■ **The problem**
Give every entry again, unchanged, and leave its images out.

BEGIN Exercise materials

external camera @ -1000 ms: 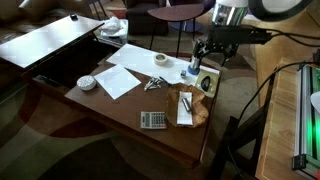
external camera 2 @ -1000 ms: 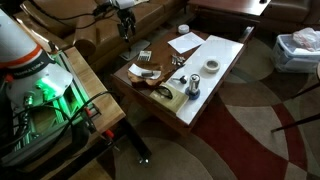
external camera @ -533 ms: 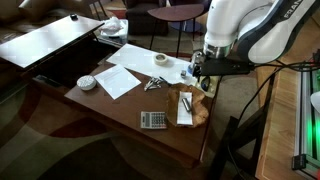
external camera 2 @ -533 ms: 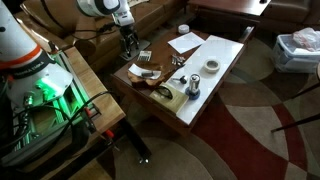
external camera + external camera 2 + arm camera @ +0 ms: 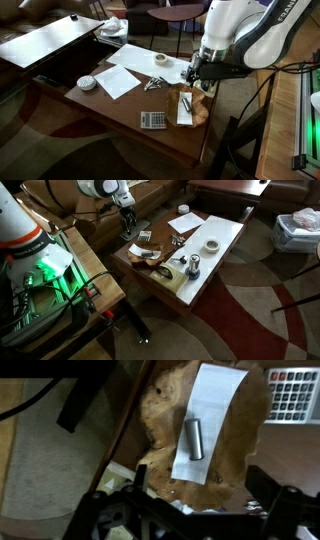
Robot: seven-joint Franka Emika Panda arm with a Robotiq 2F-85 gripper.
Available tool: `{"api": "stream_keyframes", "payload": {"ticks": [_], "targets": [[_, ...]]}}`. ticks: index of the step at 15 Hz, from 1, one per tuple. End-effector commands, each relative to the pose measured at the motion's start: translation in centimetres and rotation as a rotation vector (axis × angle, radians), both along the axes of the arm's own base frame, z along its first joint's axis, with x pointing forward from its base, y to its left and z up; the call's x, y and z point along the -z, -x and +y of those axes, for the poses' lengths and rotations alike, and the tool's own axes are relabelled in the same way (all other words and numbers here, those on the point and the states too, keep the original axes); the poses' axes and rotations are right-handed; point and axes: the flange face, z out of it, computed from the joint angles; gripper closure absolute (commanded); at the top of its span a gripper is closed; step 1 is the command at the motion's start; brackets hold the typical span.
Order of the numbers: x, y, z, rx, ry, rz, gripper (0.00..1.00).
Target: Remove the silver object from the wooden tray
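Note:
The silver object (image 5: 196, 438) is a short dark-silvery stick. It lies on a white paper slip (image 5: 205, 415) in the wooden tray (image 5: 158, 415). It also shows in an exterior view (image 5: 186, 102), on the tray (image 5: 200, 112) near the table's edge. The tray shows in the other exterior view too (image 5: 149, 256). My gripper (image 5: 200, 488) is open and empty, its fingers spread wide. It hovers above the table just beyond the tray's end, apart from the silver object, in both exterior views (image 5: 196, 72) (image 5: 128, 220).
A grey calculator (image 5: 153, 120) lies next to the tray and shows in the wrist view (image 5: 293, 395). A shiny metal cluster (image 5: 153, 84), a tape roll (image 5: 161, 60), white sheets (image 5: 120, 78) and a small bottle (image 5: 190, 70) lie farther back. The table edge runs close beside the tray.
The arm has come down and swung in over the table toward the tray. The gripper is lower and closer to the silver object. Nothing on the table moved.

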Motion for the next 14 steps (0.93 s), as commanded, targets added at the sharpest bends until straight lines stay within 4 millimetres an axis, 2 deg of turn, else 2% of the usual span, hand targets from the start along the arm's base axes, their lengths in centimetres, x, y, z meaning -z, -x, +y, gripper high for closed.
{"api": "stream_keyframes", "payload": {"ticks": [1,5,8,9,11,13,14], "targets": [[3.8,-0.7,0.8,-0.169,-0.065,-0.037,0.0],[8.0,-1.1,-0.5,-0.313,0.01,-0.07,0.0],[11.0,-0.9,-0.7,-0.341,0.028,-0.044,0.0],[8.7,-0.7,-0.9,-0.315,0.012,-0.042,0.0],[10.4,-0.6,-0.7,-0.33,0.019,-0.029,0.0],[10.8,-0.8,-0.6,-0.332,0.02,-0.029,0.0],[11.4,-1.3,-0.6,-0.277,0.041,-0.033,0.0]]}}
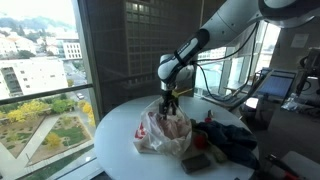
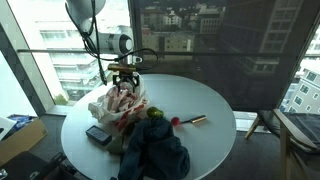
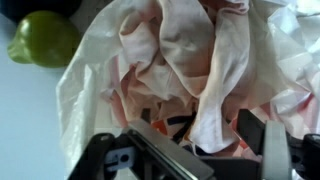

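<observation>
We see a round white desk [image 1: 118, 128] close to tall windows [image 1: 38, 60] that let in daylight. Outside, we look down on pale buildings [image 1: 30, 75] and yellow-green trees [image 1: 40, 125]. A dark mesh screen [image 2: 210, 40] covers some panes. In an exterior view, a wooden chair [image 2: 292, 130] stands near the desk on a grey floor [image 2: 255, 165].

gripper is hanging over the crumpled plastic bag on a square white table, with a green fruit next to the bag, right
Not quite: the table is round, not square, as both exterior views show. The rest holds: the gripper hangs over the crumpled plastic bag, and the wrist view shows a green fruit next to the bag.
</observation>
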Available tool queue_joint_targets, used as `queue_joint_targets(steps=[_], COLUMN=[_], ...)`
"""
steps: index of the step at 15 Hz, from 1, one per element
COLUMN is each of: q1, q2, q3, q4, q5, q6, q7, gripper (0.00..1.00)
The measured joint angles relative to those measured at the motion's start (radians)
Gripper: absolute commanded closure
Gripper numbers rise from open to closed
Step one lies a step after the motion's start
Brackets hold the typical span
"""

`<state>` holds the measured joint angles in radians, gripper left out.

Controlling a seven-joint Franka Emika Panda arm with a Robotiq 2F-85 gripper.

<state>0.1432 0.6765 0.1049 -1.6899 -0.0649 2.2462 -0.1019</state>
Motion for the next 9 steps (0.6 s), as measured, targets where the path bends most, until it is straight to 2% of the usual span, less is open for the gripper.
queue_joint_targets(steps=[5,9], q1=[-0.037,-0.094], q2=[-0.170,-0.288], q3=[-0.019,-0.087], q4=[-0.119,-0.265], q5=[0.017,0.019], q6=[-0.044,-0.037], q7=[0.045,0.108], gripper=[0.00,0.00])
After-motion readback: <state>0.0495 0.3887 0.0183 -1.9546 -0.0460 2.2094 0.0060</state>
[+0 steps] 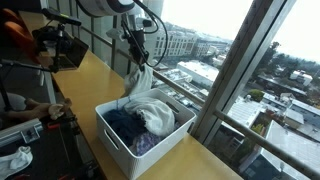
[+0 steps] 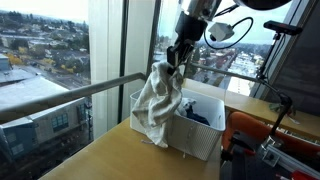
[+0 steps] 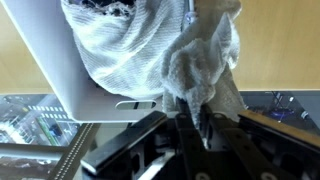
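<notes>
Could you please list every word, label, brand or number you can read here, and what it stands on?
None can be read. The white basket, the pale cloth and the gripper holding it show no lettering; the dark camera gear is too blurred to tell.

**Lighting and image quality.** Daylight enters through the window (image 1: 255, 70), the only evident source. The sky (image 1: 300, 25) is overexposed to white in both exterior views. The table (image 1: 95, 75) receives soft, warm light with faint shadows, and its far left lies in shade. The cloth (image 2: 158, 100), backlit in an exterior view, shows grey folds, and the arm (image 2: 195, 15) above it reads almost as a silhouette. In the wrist view the gripper (image 3: 195, 122) is dark and out of focus, and the cloth's bright weave is slightly blurred. All frames are coarse and low in detail.
</notes>
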Controlling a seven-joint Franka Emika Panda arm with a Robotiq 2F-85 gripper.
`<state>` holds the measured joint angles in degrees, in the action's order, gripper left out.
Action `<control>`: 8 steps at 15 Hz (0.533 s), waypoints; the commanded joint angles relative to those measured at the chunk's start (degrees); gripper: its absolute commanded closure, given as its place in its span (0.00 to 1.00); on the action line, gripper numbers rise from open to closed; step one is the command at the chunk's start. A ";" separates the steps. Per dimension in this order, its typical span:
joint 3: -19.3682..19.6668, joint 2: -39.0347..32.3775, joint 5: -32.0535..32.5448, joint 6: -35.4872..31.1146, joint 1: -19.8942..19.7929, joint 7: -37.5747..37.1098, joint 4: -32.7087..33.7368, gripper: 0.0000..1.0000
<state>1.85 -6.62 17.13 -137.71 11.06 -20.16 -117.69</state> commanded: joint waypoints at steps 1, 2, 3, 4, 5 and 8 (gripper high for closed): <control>-0.72 4.58 1.23 2.42 -3.14 -0.26 -0.87 0.97; -0.78 5.26 1.38 2.70 -3.83 -0.34 -0.80 0.97; -0.80 5.83 1.27 3.34 -4.51 -0.13 -0.32 0.97; -0.84 6.47 1.20 3.99 -5.17 0.06 0.08 0.97; -0.87 7.09 1.28 4.48 -5.72 0.01 0.41 0.97; -0.91 8.47 1.07 6.04 -7.31 0.39 1.48 0.97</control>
<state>1.80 -0.17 17.14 -134.40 5.60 -20.07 -117.24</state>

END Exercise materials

■ **Exercise response**
external camera @ -1000 ms: 
external camera 2 @ -1000 ms: 
external camera @ -533 ms: 
external camera 2 @ -533 ms: 
external camera + external camera 2 + arm camera @ +0 ms: 
Robot: seven-joint Franka Emika Panda arm with a Robotiq 2F-85 gripper.
Available tool: `{"api": "stream_keyframes", "payload": {"ticks": [_], "targets": [[_, ...]]}}`. ticks: index of the step at 15 Hz, from 1, one per tuple. End-effector commands, each relative to the pose measured at the motion's start: translation in centimetres and rotation as a rotation vector (axis × angle, radians), both along the axes of the arm's own base frame, z along its first joint's axis, with x pointing forward from its base, y to its left and z up; the call's x, y and z point along the -z, -x and +y of those axes, for the poses' lengths and rotations alike, and the tool's own axes are relabelled in the same way (all other words and numbers here, those on the point and the states too, keep the original axes); the poses' axes and rotations are right-handed; point and axes: the flange face, z out of it, computed from the joint angles; gripper closure absolute (commanded); at the top of its span a gripper is closed; step 1 is the command at the motion's start; brackets hold the typical span.
Order of the numbers: x, y, z, rx, ry, rz, gripper (0.00..1.00).
Target: Remove the silver object from the wooden tray
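Note:
The silver object (image 5: 196, 438) is a short dark-silvery stick. It lies on a white paper slip (image 5: 205, 415) in the wooden tray (image 5: 158, 415). It also shows in an exterior view (image 5: 186, 102), on the tray (image 5: 200, 112) near the table's edge. The tray shows in the other exterior view too (image 5: 149, 256). My gripper (image 5: 200, 488) is open and empty, its fingers spread wide. It hovers above the table just beyond the tray's end, apart from the silver object, in both exterior views (image 5: 196, 72) (image 5: 128, 220).
A grey calculator (image 5: 153, 120) lies next to the tray and shows in the wrist view (image 5: 293, 395). A shiny metal cluster (image 5: 153, 84), a tape roll (image 5: 161, 60), white sheets (image 5: 120, 78) and a small bottle (image 5: 190, 70) lie farther back. The table edge runs close beside the tray.
The arm has come down and swung in over the table toward the tray. The gripper is lower and closer to the silver object. Nothing on the table moved.
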
Motion for the next 14 steps (0.93 s), as commanded, targets added at the sharpest bends until straight lines stay within 4 millimetres an axis, 2 deg of turn, else 2% of the usual span, hand targets from the start along the arm's base axes, their lengths in centimetres, x, y, z meaning -z, -x, +y, gripper high for closed.
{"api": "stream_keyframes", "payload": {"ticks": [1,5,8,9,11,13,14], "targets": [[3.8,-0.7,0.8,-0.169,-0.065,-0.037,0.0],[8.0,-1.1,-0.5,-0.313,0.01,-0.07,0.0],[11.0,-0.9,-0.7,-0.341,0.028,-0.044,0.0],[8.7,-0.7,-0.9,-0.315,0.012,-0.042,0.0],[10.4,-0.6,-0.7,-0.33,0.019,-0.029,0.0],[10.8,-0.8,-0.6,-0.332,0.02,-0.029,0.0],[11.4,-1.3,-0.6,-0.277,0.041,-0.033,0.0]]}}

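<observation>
We see a round white desk [image 1: 118, 128] close to tall windows [image 1: 38, 60] that let in daylight. Outside, we look down on pale buildings [image 1: 30, 75] and yellow-green trees [image 1: 40, 125]. A dark mesh screen [image 2: 210, 40] covers some panes. In an exterior view, a wooden chair [image 2: 292, 130] stands near the desk on a grey floor [image 2: 255, 165].

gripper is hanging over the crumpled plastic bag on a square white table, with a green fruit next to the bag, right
Not quite: the table is round, not square, as both exterior views show. The rest holds: the gripper hangs over the crumpled plastic bag, and the wrist view shows a green fruit next to the bag.
</observation>
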Available tool queue_joint_targets, used as `queue_joint_targets(steps=[_], COLUMN=[_], ...)`
"""
steps: index of the step at 15 Hz, from 1, one per element
COLUMN is each of: q1, q2, q3, q4, q5, q6, q7, gripper (0.00..1.00)
The measured joint angles relative to those measured at the motion's start (radians)
Gripper: absolute commanded closure
Gripper numbers rise from open to closed
Step one lies a step after the motion's start
Brackets hold the typical span
"""

`<state>` holds the measured joint angles in radians, gripper left out.

Controlling a seven-joint Franka Emika Panda arm with a Robotiq 2F-85 gripper.

<state>0.1432 0.6765 0.1049 -1.6899 -0.0649 2.2462 -0.1019</state>
Motion for the next 9 steps (0.6 s), as measured, targets where the path bends most, until it is straight to 2% of the usual span, less is open for the gripper.
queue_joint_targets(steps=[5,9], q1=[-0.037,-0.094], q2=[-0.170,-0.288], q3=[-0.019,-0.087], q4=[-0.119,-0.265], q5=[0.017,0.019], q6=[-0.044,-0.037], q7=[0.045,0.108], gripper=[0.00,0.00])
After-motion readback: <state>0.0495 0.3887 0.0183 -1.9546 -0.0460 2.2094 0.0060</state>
[+0 steps] 
[+0 steps] 
[+0 steps] 
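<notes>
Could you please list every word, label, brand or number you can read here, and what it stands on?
None can be read. The white basket, the pale cloth and the gripper holding it show no lettering; the dark camera gear is too blurred to tell.

**Lighting and image quality.** Daylight enters through the window (image 1: 255, 70), the only evident source. The sky (image 1: 300, 25) is overexposed to white in both exterior views. The table (image 1: 95, 75) receives soft, warm light with faint shadows, and its far left lies in shade. The cloth (image 2: 158, 100), backlit in an exterior view, shows grey folds, and the arm (image 2: 195, 15) above it reads almost as a silhouette. In the wrist view the gripper (image 3: 195, 122) is dark and out of focus, and the cloth's bright weave is slightly blurred. All frames are coarse and low in detail.
</notes>
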Controlling a seven-joint Franka Emika Panda arm with a Robotiq 2F-85 gripper.
`<state>` holds the measured joint angles in degrees, in the action's order, gripper left out.
Action `<control>`: 8 steps at 15 Hz (0.533 s), waypoints; the commanded joint angles relative to those measured at the chunk's start (degrees); gripper: its absolute commanded closure, given as its place in its span (0.00 to 1.00); on the action line, gripper numbers rise from open to closed; step one is the command at the chunk's start. A ";" separates the steps. Per dimension in this order, its typical span:
joint 3: -19.3682..19.6668, joint 2: -39.0347..32.3775, joint 5: -32.0535..32.5448, joint 6: -35.4872..31.1146, joint 1: -19.8942..19.7929, joint 7: -37.5747..37.1098, joint 4: -32.7087..33.7368, gripper: 0.0000..1.0000
<state>1.85 -6.62 17.13 -137.71 11.06 -20.16 -117.69</state> commanded: joint waypoints at steps 1, 2, 3, 4, 5 and 8 (gripper high for closed): <control>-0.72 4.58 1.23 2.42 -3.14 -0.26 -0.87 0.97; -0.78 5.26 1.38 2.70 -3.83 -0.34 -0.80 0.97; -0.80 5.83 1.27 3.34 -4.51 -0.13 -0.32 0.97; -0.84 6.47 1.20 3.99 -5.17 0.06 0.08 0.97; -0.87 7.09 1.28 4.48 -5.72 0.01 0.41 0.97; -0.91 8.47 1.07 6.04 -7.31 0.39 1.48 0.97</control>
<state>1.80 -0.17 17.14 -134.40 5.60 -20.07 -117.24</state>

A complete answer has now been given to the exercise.